I corresponded with Moore about the play’s origins.
What inspired you to write a play? Is this something you’ve always wanted to do?
I don’t have the desire to try to write the next great American novel. I am a theatergoer and I felt like writing a play spoke to me as a new form of storytelling. It turns out there are a lot of similarities between writing public-radio audio-feature scripts and writing plays. Of course, one is fiction and one is nonfiction. But in the NPR training book, we’re taught to think of our scripts as a three-act play. And you are writing for the ear, you’re not writing for the eyes. It’s much different than a book, even though “The Billboard” is also published as a book. Audio and plays have similar intimacy. When you’re in the theater, it’s live. The actors are very close to you. And with audio, if you’re listening to a radio story of mine, you are thinking that I’m talking to you—you’re not thinking about the audience at large.
Why this story?
This story started as a homework assignment out of a Chicago Dramatists playwriting class that I took. I had covered the anti-abortion billboards targeting Black communities back in 2011 and I was aware that they were spreading around the country. When an anti-abortion billboard went up in Dallas in 2018, the Afiya Center, a Black women’s reproductive health organization, put up a counter-billboard that really intrigued me because I had never seen abortion talked about as a form of self care.
When did you write it?
I started writing this play in fall 2018. I had no idea that we would be on the verge of Roe being overturned. I did think at the time that there needed to be more honest conversations about abortion. I knew that there were threats in individual states.

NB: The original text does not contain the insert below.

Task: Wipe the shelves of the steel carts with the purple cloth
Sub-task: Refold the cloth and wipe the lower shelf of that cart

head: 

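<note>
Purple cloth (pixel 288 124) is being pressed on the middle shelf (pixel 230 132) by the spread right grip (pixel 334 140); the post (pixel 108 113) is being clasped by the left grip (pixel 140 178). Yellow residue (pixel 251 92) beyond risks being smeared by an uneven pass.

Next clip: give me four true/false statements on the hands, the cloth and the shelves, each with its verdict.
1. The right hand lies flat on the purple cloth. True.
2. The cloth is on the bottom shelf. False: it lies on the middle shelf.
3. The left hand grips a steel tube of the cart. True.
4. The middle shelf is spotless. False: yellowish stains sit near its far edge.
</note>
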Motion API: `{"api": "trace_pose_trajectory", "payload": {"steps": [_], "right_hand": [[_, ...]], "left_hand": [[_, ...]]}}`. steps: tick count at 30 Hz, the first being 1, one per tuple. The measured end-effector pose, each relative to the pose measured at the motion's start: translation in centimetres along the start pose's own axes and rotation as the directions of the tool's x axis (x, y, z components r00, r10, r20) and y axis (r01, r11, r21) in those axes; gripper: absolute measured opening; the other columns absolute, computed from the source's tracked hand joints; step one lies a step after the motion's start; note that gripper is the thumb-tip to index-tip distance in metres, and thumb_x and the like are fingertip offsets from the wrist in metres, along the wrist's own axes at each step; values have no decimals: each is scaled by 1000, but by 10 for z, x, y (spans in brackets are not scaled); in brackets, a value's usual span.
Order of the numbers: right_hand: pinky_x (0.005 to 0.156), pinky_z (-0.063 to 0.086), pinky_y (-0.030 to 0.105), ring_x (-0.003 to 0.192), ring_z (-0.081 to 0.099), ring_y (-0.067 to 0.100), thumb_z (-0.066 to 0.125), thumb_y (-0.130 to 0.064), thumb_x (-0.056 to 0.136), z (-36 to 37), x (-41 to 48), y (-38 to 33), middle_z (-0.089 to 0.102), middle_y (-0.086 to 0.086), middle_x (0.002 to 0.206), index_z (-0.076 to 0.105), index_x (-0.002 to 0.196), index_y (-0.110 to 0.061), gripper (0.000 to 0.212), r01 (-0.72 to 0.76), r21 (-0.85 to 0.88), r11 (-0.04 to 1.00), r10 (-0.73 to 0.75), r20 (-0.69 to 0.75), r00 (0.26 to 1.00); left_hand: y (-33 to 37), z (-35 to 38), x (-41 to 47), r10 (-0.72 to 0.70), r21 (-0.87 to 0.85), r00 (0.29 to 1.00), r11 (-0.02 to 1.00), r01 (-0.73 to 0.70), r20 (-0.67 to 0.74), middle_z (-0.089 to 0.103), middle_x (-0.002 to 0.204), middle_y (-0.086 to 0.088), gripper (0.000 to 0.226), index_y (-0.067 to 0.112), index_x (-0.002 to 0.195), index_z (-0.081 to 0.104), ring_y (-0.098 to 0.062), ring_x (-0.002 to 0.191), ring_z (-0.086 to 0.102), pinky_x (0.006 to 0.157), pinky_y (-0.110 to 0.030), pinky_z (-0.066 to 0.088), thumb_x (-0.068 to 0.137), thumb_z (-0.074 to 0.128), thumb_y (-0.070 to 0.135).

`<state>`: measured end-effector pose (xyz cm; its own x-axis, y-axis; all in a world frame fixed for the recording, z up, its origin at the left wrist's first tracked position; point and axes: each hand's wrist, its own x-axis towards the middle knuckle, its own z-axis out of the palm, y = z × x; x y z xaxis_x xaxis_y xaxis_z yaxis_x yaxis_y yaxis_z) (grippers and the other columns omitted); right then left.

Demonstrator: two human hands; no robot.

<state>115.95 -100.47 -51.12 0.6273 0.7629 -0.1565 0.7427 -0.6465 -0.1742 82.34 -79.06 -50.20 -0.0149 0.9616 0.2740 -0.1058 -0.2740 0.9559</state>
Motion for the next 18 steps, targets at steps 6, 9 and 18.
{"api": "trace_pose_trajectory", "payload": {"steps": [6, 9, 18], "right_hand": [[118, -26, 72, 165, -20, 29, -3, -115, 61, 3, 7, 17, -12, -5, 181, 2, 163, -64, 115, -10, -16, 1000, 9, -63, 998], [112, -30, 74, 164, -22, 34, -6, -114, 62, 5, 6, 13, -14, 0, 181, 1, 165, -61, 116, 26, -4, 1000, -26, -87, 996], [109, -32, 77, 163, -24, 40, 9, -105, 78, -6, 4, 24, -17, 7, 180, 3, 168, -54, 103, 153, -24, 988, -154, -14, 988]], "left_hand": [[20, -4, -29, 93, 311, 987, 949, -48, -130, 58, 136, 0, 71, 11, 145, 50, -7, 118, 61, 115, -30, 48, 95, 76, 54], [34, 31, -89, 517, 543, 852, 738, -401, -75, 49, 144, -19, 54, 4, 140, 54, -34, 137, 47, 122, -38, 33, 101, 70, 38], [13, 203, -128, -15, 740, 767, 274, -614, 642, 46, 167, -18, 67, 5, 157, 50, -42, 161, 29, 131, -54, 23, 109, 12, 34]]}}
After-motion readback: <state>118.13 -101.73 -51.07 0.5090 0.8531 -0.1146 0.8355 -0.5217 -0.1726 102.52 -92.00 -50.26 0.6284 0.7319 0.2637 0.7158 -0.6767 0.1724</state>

What was your writing process like?
A lot of my research was looking at how Black reproductive organizations were having conversations and also how to build a budget for a health center like the one in Englewood. And these are things that you weren’t going to see on the page, but I wanted to have a strong knowledge base. As far as the characters go, I would say that my experience as being a reporter in the city informs me. I’ve seen Demetrius types—even though he’s not based on anyone, he reminds me of Black nationalists who are pro-Black but patriarchy lurks behind it. And often not listening to Black women.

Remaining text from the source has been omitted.